= Addiction Rare in Patients Treated with Narcotics =

1980 letter published in The New England Journal of Medicine

"Addiction Rare in Patients Treated with Narcotics" is the title of a letter to the editor published in The New England Journal of Medicine in 1980. Having examined records of patients treated with narcotics in a hospital setting, the authors concluded that this rarely led to addiction in patients with no history of addiction. This letter was later repeatedly misrepresented to support the idea that opioids are not addictive when prescribed for use at home. This misrepresentation has been blamed for contributing to the opioid epidemic in the United States.

==Origin==
Fearing addiction, doctors had often been hesitant to prescribe narcotics for pain. Wondering how frequently hospitalized patients became addicted to painkillers, Boston University doctor Hershel Jick examined records in a database he had built. Graduate student Jane Porter helped with the calculations, and was credited as co-author of the letter which reported their findings. The five-sentence letter was published in the January 10, 1980, issue of The New England Journal of Medicine, appearing on page 123. Its text read, in its entirety:
Recently, we examined our current files to determine the incidence of narcotic addiction in 39,946 hospitalized medical patients who were monitored consecutively. Although there were 11,882 patients who received at least one narcotic preparation, there were only four cases of reasonably well documented addiction in patients who had no history of addiction. The addiction was considered major in only one instance. The drugs implicated were meperidine in two patients, Percodan in one, and hydromorphone in one. We conclude that despite widespread use of narcotic drugs in hospitals, the development of addiction is rare in medical patients with no history of addiction.

==Influence==
Porter and Jick, as the letter came to be known, was later cited frequently as evidence that prescription painkiller addiction was very rare. Until full journal archives were placed online in 2010, the letter itself could only be found in a physical copy of the journal issue in which it appeared, so many of those who cited it may not have actually read it.

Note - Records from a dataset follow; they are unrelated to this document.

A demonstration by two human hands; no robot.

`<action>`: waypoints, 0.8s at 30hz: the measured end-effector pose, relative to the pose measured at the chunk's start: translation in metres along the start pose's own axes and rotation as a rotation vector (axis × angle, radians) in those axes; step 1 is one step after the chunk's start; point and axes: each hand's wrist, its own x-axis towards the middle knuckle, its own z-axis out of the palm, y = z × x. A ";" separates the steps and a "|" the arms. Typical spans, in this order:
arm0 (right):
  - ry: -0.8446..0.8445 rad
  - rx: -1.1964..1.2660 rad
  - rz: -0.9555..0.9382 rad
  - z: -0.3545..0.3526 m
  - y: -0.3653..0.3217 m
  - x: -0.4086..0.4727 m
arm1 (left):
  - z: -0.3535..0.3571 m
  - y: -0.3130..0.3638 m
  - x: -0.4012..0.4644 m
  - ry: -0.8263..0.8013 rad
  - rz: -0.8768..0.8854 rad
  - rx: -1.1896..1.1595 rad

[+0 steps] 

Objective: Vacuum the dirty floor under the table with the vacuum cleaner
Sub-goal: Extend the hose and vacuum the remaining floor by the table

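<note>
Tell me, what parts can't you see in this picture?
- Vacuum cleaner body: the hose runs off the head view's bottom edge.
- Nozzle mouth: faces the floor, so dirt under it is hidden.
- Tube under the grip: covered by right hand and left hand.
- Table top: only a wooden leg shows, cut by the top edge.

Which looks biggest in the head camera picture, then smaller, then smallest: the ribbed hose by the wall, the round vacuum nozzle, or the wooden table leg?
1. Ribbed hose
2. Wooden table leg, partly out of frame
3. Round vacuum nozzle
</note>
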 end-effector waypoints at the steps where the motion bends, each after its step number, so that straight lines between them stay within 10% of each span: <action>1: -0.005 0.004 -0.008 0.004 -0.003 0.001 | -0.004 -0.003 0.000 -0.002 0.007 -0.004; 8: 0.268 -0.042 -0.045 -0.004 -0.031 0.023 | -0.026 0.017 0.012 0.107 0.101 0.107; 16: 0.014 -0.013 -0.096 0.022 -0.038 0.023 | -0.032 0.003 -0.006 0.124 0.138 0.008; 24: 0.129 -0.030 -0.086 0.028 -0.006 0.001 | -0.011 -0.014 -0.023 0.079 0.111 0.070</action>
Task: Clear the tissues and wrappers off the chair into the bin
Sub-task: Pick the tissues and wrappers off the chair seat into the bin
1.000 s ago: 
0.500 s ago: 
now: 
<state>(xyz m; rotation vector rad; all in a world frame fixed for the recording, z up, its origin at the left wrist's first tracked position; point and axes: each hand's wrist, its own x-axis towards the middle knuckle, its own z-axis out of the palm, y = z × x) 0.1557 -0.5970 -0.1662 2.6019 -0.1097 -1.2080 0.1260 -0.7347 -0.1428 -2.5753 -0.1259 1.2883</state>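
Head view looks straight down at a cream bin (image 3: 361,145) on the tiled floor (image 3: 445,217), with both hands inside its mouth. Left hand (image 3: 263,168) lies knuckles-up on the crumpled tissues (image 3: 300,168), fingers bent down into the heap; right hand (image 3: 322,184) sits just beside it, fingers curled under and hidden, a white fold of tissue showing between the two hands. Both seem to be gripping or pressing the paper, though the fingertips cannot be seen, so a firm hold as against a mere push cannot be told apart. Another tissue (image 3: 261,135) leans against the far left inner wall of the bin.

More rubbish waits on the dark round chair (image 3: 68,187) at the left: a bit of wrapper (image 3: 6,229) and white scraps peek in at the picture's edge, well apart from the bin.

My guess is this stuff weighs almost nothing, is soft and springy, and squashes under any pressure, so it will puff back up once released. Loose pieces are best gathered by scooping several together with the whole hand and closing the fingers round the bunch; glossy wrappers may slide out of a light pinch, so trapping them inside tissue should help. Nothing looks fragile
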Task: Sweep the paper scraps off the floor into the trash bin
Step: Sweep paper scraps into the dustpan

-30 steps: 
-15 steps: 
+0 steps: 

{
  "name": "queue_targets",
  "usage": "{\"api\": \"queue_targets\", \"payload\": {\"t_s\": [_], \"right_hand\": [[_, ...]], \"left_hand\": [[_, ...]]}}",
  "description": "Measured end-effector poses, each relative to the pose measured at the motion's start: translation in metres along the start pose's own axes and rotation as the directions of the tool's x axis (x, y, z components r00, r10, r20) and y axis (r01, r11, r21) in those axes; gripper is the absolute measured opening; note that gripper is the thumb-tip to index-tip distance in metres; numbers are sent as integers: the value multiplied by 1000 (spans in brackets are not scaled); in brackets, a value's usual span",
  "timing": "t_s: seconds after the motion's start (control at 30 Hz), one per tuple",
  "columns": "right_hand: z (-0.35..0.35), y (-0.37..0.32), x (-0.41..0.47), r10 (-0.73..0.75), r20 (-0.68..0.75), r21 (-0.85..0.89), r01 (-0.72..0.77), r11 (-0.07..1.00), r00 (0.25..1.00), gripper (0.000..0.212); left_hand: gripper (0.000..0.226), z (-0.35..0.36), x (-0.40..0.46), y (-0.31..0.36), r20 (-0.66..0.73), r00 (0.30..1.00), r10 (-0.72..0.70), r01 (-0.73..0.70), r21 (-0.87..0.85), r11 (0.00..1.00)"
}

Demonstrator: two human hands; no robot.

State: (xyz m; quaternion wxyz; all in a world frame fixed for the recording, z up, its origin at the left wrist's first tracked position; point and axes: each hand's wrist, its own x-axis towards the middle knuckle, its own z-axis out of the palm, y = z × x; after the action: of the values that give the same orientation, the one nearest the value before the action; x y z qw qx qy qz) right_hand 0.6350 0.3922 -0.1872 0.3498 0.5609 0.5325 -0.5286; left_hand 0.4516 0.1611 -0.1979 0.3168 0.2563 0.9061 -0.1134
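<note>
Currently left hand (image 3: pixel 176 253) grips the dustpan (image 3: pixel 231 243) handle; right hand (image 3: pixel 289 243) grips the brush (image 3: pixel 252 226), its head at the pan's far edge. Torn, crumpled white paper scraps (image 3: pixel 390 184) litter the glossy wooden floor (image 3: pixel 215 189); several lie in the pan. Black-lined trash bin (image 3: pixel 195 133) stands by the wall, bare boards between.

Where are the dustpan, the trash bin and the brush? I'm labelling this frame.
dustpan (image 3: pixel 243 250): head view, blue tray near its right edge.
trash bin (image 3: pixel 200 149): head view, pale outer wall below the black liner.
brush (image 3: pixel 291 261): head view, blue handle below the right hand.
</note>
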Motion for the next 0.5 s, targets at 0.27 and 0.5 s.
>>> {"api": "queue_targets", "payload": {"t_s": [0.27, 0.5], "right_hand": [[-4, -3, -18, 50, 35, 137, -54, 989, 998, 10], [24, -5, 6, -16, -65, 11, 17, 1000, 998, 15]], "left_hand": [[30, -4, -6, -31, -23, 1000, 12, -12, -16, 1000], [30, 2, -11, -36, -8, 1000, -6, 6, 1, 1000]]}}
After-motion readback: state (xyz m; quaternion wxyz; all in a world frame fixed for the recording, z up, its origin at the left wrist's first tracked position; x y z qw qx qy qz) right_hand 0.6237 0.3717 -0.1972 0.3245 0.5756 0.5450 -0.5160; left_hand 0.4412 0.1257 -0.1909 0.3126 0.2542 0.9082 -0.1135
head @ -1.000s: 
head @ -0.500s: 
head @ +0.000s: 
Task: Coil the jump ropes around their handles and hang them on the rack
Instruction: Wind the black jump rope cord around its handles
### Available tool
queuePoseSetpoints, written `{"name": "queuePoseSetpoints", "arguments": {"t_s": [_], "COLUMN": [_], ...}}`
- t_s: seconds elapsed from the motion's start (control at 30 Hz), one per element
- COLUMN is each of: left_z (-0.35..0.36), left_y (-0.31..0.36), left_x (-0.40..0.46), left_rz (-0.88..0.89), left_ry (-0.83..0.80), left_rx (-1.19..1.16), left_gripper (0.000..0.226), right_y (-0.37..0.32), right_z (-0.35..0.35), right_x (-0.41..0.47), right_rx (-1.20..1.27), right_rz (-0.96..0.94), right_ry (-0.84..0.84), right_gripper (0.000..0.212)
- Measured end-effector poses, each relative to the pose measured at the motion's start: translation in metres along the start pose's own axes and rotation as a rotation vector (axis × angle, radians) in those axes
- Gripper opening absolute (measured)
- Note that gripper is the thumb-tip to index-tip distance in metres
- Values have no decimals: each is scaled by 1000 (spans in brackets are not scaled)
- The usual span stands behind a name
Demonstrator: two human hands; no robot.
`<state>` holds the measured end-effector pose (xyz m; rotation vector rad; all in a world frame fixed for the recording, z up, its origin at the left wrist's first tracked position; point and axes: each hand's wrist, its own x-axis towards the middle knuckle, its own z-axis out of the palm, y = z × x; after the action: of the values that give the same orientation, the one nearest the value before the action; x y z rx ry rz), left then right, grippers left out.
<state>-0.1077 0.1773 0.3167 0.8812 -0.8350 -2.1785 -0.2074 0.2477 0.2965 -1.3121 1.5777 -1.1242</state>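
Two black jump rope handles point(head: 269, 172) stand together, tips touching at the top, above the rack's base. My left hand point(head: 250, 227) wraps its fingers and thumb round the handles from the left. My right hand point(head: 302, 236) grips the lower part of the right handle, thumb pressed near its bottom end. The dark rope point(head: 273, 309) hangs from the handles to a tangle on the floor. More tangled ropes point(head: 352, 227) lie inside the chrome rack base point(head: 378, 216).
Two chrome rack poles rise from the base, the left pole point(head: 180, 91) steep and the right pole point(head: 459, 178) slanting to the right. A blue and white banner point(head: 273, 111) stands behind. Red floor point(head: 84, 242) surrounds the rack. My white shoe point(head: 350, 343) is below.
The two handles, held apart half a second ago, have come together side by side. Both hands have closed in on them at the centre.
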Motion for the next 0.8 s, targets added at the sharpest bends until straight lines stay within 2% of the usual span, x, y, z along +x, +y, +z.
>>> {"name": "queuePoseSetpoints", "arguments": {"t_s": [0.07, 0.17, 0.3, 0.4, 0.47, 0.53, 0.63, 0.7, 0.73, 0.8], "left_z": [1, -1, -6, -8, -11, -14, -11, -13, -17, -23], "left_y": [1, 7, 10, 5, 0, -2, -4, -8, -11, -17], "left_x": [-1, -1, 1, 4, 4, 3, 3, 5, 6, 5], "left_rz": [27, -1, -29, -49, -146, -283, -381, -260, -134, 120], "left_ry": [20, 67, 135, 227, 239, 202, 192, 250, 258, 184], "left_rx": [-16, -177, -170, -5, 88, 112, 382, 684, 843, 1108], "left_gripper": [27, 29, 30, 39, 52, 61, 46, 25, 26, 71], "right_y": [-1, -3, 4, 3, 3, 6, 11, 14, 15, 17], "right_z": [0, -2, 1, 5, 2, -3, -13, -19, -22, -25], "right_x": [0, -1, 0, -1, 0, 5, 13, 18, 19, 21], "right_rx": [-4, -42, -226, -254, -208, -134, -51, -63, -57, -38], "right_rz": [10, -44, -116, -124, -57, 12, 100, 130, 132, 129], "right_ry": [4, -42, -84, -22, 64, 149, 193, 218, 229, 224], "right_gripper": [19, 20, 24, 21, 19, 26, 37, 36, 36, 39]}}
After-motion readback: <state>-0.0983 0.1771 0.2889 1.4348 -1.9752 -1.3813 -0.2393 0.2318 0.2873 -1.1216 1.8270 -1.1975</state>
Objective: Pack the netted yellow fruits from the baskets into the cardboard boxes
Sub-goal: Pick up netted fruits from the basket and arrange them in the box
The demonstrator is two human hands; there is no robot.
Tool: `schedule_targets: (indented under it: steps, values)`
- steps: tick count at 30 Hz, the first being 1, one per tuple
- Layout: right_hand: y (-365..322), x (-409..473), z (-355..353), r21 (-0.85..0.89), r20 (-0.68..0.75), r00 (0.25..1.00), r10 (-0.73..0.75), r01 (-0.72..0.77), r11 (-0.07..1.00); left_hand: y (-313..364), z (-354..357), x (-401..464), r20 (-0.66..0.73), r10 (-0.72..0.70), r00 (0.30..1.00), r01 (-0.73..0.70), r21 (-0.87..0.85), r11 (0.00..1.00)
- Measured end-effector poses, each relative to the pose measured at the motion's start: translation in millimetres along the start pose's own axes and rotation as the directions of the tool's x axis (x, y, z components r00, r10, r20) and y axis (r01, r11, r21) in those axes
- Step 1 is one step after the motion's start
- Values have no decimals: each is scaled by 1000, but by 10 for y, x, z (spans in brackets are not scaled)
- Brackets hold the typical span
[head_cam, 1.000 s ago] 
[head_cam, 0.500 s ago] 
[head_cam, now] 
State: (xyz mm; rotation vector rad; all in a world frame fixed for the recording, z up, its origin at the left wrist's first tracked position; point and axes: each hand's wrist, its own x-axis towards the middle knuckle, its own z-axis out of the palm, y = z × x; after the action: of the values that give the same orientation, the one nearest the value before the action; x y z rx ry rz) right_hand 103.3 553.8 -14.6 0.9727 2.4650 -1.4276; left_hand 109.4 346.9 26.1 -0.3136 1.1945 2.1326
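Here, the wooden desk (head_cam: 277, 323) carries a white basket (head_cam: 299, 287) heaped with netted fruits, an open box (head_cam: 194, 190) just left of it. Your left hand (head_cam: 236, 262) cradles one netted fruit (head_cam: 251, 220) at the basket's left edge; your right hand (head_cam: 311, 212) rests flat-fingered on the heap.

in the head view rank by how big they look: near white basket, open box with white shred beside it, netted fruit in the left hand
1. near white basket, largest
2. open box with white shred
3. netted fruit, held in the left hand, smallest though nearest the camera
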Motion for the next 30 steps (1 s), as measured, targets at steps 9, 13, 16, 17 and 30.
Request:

It was thus perhaps overlooked that the patients in question were all given opioids in small doses in a hospital, not as long-term prescriptions to take on their own. Additionally, in 2003, Jick told The New York Times that the study did not follow patients after they left the hospital.

In 2017, The New England Journal of Medicine published a bibliographic analysis of the letter showing that it had been cited 608 times since it was published. Of these 608 citations, it was found that 72.2% cited it in support of the claim that patients treated with opioids rarely developed addiction, and 80.8% did not mention that the data only concerned patients who were hospitalized at the time opioids were prescribed to them. The analysis concluded that the letter "was heavily and uncritically cited as evidence that addiction was rare with long-term opioid therapy", and that "this citation pattern contributed to the North American opioid crisis" by minimizing concerns about prescribing opioids.

The letter was also misrepresented in the popular media. A 1990 Scientific American article described it as an "extensive study," and a 2001 Time story dubbed it a "landmark study" showing that concerns about opioid addiction were "basically unwarranted." In addition, Purdue Pharma, the manufacturer of OxyContin, trained its sales representatives to say that the risk of addiction among patients using the drug was less than one percent, citing Porter and Jick's letter as a source.

Such misrepresentations have been blamed for contributing to the opioid epidemic. David Juurlink, a co-author of the 2017 bibliographic analysis, has stated that he thinks the letter's appearance in a prestigious journal helped convince doctors that opioids were safe, saying, "I don't think it mattered that it didn't say much, what mattered was its title and its publication, and those two things went a long way." Hershel Jick, who co-wrote the letter, said that it was of little consequence at the time, and drug companies later misused it to market new pain drugs.